In the current study, degarelix achieved a complete response in 20 % of patients after 1 year and 19 % after 2 years; although this value rose to 35 % at 3 years, patient numbers at this time were small. Partial responses were noted in 20 %, 22.5 % and 17 % of patients, after 1, 2 and 3 years, respectively. In the degarelix trial of Ozono et al. [3], the best overall response (complete response [3.6 %] + partial response [67.9 %]) was 71.4 % in the 240/80 mg group.

In our registry study, patients with prior HT appeared to have a significantly higher mortality risk (hazard ratio 1.58) compared with those who had not received prior HT. Castration resistance and concomitant progression is inevitable in these patients and it is not surprising that prior HT shortens the observed remission time for every other androgen deprivation therapy, such as degarelix, that commences thereafter. Also, in the subgroup who had received prior LHRH analogues (LHRH agonist/GnRH antagonist), the 75th percentile value for OS was shorter than in those not pre-treated with LHRH analogues. Similarly, a higher percentage of patients who had received prior LHRH analogues experienced PSA progression compared with those who had not, and median time to PSA progression was shorter (209 weeks) in the subgroup who had received prior LHRH analogues versus those who had not (median PSA PFS not reached).

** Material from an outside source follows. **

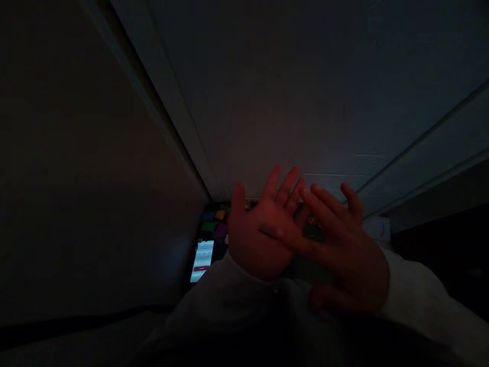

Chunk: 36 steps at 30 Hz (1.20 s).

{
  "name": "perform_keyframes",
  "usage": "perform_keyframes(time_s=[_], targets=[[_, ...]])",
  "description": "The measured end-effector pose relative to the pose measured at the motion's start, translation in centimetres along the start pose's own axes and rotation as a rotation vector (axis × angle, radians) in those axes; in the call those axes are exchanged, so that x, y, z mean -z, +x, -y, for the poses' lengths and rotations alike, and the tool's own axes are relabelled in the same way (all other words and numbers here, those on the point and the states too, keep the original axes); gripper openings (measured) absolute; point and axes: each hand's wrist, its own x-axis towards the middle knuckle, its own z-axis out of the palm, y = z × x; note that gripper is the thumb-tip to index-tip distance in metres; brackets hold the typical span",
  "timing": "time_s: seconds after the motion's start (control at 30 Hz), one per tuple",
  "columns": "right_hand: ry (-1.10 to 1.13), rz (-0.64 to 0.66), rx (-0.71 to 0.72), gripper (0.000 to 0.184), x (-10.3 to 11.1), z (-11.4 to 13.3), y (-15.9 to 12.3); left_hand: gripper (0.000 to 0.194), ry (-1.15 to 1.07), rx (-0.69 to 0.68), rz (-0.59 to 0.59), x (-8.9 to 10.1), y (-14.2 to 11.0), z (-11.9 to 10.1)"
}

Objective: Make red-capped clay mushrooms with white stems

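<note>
In dim light, my left hand is held palm up with its fingers spread and nothing gripped. Over it from the right comes my right hand, fingers apart and the index finger stretched onto or just above the left palm. A short dark streak shows on the palm at that fingertip; whether it is a shadow or a mark, I cannot tell. Below and left of my left hand, a lit phone shows a pale screen with a red bar. Pale sleeves cover both wrists.
A pale panelled surface rises in front, with a darker wall on the left. Small coloured pieces, among them an orange one and a purple one, lie beyond the phone. A white box-like thing stands at right.
</note>
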Motion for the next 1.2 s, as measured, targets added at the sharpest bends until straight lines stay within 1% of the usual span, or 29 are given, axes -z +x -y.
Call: perform_keyframes(time_s=[0.13, 0.2, 0.27, 0.4, 0.47, 0.57, 0.8, 0.93, 1.03, 1.1, 1.13, 1.2], targets=[[-0.008, 0.012, -0.028, 0.072, -0.4, -0.1, -0.6, 0.056, 0.008, -0.028, -0.046, 1.4, -0.1, -0.3], [0.023, 0.009, -0.046, 0.068, -0.4, -0.1, -0.8, 0.056, 0.006, -0.023, -0.061, 1.8, -0.1, -0.2], [0.084, -0.006, -0.097, 0.058, -0.5, 0.1, -0.8, 0.056, 0.015, -0.013, -0.073, 2.0, -0.1, 0.0], [0.203, -0.092, -0.278, 0.026, -0.9, 0.8, -0.4, 0.059, 0.03, 0.0, -0.086, 1.9, 0.0, 0.6], [0.226, -0.123, -0.334, 0.017, -1.0, 1.2, 0.0, 0.06, 0.024, 0.005, -0.099, 1.7, 0.1, 0.9], [0.235, -0.107, -0.36, 0.015, -1.0, 1.5, 0.7, 0.059, 0.011, 0.008, -0.119, 1.2, 0.2, 1.2], [0.246, -0.005, -0.374, 0.011, -1.0, 1.4, 1.2, 0.062, 0.016, 0.01, -0.119, 1.1, 0.2, 1.6], [0.252, -0.011, -0.389, 0.006, -1.3, 1.5, 1.3, 0.065, 0.086, -0.038, -0.137, 1.3, 0.3, 1.8], [0.262, -0.003, -0.395, 0.005, -1.3, 1.6, 1.2, 0.065, 0.162, -0.064, -0.121, 1.6, 0.4, 2.0], [0.274, 0.005, -0.396, 0.006, -1.3, 1.5, 1.2, 0.067, 0.268, -0.089, -0.105, 2.0, 0.6, 2.1], [0.278, 0.002, -0.396, 0.006, -1.3, 1.4, 1.1, 0.068, 0.388, -0.122, -0.098, 2.3, 0.7, 2.1], [0.278, -0.023, -0.403, 0.007, -1.3, 1.2, 1.0, 0.067, 0.724, -0.238, -0.091, 3.1, 0.7, 1.9]])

These results appear to compare favourably with earlier studies of ADT. One large study of ADT in previously untreated PCa patients showed a median PFS of 16.5 months and 13.9 months, with LHRH agonists with and without antiandrogen, respectively [17]. In other studies in previously hormone-naïve patients, similar times to progression have been noted with LHRH agonists with/without antiandrogens (in the range of 12 to 23 months) [1822].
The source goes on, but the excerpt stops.